Available data START
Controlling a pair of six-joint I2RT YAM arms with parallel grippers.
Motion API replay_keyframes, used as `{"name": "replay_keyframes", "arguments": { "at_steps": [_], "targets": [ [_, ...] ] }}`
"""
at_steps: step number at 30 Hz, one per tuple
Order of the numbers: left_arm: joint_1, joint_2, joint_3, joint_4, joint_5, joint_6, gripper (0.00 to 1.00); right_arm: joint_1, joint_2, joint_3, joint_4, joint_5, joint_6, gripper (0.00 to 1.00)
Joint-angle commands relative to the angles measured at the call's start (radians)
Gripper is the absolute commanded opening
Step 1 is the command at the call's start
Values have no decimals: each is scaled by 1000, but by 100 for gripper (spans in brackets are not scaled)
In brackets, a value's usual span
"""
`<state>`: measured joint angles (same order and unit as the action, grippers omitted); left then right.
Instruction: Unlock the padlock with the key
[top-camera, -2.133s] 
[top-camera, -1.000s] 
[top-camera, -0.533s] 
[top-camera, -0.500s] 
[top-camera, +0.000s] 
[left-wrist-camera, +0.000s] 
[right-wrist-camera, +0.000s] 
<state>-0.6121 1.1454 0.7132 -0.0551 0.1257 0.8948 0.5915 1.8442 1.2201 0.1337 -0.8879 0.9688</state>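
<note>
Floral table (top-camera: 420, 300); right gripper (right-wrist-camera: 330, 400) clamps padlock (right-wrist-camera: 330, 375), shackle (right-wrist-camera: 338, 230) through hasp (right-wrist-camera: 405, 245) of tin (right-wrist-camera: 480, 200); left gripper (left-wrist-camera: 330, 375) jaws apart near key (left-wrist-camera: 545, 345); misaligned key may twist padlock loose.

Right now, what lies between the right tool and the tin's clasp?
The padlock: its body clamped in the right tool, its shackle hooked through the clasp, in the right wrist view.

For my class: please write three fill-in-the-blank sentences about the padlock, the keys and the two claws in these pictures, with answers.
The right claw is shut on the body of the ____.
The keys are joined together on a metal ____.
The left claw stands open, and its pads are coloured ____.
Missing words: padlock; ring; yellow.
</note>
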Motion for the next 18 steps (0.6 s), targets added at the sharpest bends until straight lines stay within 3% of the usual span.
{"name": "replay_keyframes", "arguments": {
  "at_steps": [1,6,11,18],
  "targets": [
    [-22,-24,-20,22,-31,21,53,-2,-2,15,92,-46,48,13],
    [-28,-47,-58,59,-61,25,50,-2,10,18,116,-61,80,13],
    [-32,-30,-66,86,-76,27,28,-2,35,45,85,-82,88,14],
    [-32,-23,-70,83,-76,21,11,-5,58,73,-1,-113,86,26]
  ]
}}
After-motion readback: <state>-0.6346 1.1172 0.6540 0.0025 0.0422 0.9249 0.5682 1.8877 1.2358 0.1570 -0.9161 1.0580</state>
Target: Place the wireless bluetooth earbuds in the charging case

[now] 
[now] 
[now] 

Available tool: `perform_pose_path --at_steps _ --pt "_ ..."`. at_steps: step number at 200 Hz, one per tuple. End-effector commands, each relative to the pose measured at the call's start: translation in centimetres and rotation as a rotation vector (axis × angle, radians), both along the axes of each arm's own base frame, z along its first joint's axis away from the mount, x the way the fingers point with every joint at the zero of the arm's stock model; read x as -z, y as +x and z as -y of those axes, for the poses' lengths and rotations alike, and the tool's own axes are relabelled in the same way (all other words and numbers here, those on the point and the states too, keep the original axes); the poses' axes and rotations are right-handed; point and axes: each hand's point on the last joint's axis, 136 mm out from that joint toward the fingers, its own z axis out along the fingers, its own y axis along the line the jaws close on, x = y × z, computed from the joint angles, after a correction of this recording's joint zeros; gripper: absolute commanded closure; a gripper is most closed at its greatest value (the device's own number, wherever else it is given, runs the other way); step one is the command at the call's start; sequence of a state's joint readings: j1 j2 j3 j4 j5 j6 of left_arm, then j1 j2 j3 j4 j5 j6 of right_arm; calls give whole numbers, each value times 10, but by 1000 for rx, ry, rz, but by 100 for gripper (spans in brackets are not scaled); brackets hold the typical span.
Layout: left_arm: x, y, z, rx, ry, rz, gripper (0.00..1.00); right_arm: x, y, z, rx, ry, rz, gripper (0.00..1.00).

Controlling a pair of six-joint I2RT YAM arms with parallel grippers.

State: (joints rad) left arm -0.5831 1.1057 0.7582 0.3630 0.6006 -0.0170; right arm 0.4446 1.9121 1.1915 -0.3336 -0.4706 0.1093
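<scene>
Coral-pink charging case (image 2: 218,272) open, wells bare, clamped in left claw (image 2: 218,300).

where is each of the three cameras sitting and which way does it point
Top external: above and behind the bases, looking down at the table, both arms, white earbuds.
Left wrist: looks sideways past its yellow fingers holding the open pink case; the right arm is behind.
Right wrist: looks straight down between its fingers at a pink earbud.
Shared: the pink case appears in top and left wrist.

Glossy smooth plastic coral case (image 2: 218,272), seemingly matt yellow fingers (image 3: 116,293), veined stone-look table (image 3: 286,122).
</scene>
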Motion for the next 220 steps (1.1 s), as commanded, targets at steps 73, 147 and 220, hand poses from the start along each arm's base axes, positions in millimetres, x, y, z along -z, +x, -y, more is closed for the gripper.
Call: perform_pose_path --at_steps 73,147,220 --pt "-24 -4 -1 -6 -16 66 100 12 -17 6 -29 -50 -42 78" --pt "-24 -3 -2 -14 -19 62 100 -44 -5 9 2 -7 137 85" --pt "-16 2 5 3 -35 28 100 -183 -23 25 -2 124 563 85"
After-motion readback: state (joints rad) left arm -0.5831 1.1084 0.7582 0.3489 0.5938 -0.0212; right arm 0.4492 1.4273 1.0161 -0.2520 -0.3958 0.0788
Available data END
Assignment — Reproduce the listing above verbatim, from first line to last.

Task result —
Controlling a pair of six-joint I2RT YAM arms with parallel grippers.
Motion API replay_keyframes, used as `{"name": "replay_keyframes", "arguments": { "at_steps": [_], "targets": [ [_, ...] ] }}`
"""
at_steps: step number at 30 Hz, one per tuple
Order of the numbers: left_arm: joint_1, joint_2, joint_3, joint_4, joint_5, joint_6, gripper (0.00 to 1.00); right_arm: joint_1, joint_2, joint_3, joint_4, joint_5, joint_6, gripper (0.00 to 1.00)
Joint-angle commands relative to the angles measured at the call's start (radians)
Gripper is the absolute commanded opening
Step 1 is the command at the call's start
Values have no decimals: each is scaled by 1000, but by 100 for gripper (spans in brackets are not scaled)
In brackets, a value's usual span
"""
`<state>`: measured joint angles (same order and unit as the action, grippers omitted); left then right.
Instruction: Unlock the padlock with the key
[top-camera, -2.133s] 
[top-camera, -1.000s] 
[top-camera, -0.533s] 
[top-camera, -0.500s] 
[top-camera, +0.000s] 
[left-wrist-camera, +0.000s] 
[right-wrist-camera, +0.000s] 
<state>-0.6121 1.1454 0.7132 -0.0551 0.1257 0.8948 0.5915 1.8442 1.2201 0.1337 -0.8879 0.9688</state>
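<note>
Floral table (top-camera: 420, 300); right gripper (right-wrist-camera: 330, 400) clamps padlock (right-wrist-camera: 330, 375), shackle (right-wrist-camera: 338, 230) through hasp (right-wrist-camera: 405, 245) of tin (right-wrist-camera: 480, 200); left gripper (left-wrist-camera: 330, 375) jaws apart near key (left-wrist-camera: 545, 345); misaligned key may twist padlock loose.

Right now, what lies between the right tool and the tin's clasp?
The padlock: its body clamped in the right tool, its shackle hooked through the clasp, in the right wrist view.

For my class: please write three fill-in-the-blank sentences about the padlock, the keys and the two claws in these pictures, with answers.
The right claw is shut on the body of the ____.
The keys are joined together on a metal ____.
The left claw stands open, and its pads are coloured ____.
Missing words: padlock; ring; yellow.
</note>
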Motion for the next 18 steps (0.6 s), targets added at the sharpest bends until straight lines stay within 3% of the usual span.
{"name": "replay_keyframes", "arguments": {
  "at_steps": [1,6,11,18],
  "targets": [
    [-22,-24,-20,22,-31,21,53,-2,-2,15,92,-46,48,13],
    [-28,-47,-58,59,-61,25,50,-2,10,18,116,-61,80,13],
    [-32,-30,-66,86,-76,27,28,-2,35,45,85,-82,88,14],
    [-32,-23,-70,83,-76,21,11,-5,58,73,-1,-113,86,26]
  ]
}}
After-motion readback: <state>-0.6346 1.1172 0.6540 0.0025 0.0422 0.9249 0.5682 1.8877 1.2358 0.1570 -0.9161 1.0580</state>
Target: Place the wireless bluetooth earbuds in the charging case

[now] 
[now] 
[now] 

Available tool: `perform_pose_path --at_steps _ --pt "_ ..."`. at_steps: step number at 200 Hz, one per tuple. End-effector commands, each relative to the pose measured at the call's start: translation in centimetres and rotation as a rotation vector (axis × angle, radians), both along the axes of each arm's own base frame, z along its first joint's axis away from the mount, x the way the fingers point with every joint at the zero of the arm's stock model; read x as -z, y as +x and z as -y of those axes, for the poses' lengths and rotations alike, and the tool's own axes are relabelled in the same way (all other words and numbers here, those on the point and the states too, keep the original axes); the poses' axes and rotations are right-handed; point and axes: each hand's point on the last joint's axis, 136 mm out from that joint toward the fingers, its own z axis out along the fingers, its own y axis along the line the jaws close on, x = y × z, computed from the joint angles, after a correction of this recording's joint zeros; gripper: absolute commanded closure; a gripper is most closed at its greatest value (the device's own number, wherever else it is given, runs the other way); step one is the command at the call's start; sequence of a state's joint readings: j1 j2 j3 j4 j5 j6 of left_arm, then j1 j2 j3 j4 j5 j6 of right_arm; calls give whole numbers, each value times 10, but by 1000 for rx, ry, rz, but by 100 for gripper (spans in brackets are not scaled); brackets hold the typical span.
Layout: left_arm: x, y, z, rx, ry, rz, gripper (0.00..1.00); right_arm: x, y, z, rx, ry, rz, gripper (0.00..1.00).

Controlling a pair of six-joint I2RT YAM arms with parallel grippers.

State: (joints rad) left arm -0.5831 1.1057 0.7582 0.3630 0.6006 -0.0170; right arm 0.4446 1.9121 1.1915 -0.3336 -0.4706 0.1093
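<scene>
Coral-pink charging case (image 2: 218,272) open, wells bare, clamped in left claw (image 2: 218,300).

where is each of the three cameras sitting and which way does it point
Top external: above and behind the bases, looking down at the table, both arms, white earbuds.
Left wrist: looks sideways past its yellow fingers holding the open pink case; the right arm is behind.
Right wrist: looks straight down between its fingers at a pink earbud.
Shared: the pink case appears in top and left wrist.

Glossy smooth plastic coral case (image 2: 218,272), seemingly matt yellow fingers (image 3: 116,293), veined stone-look table (image 3: 286,122).
</scene>
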Motion for the next 220 steps (1.1 s), as commanded, targets at steps 73, 147 and 220, hand poses from the start along each arm's base axes, positions in millimetres, x, y, z along -z, +x, -y, more is closed for the gripper.
Call: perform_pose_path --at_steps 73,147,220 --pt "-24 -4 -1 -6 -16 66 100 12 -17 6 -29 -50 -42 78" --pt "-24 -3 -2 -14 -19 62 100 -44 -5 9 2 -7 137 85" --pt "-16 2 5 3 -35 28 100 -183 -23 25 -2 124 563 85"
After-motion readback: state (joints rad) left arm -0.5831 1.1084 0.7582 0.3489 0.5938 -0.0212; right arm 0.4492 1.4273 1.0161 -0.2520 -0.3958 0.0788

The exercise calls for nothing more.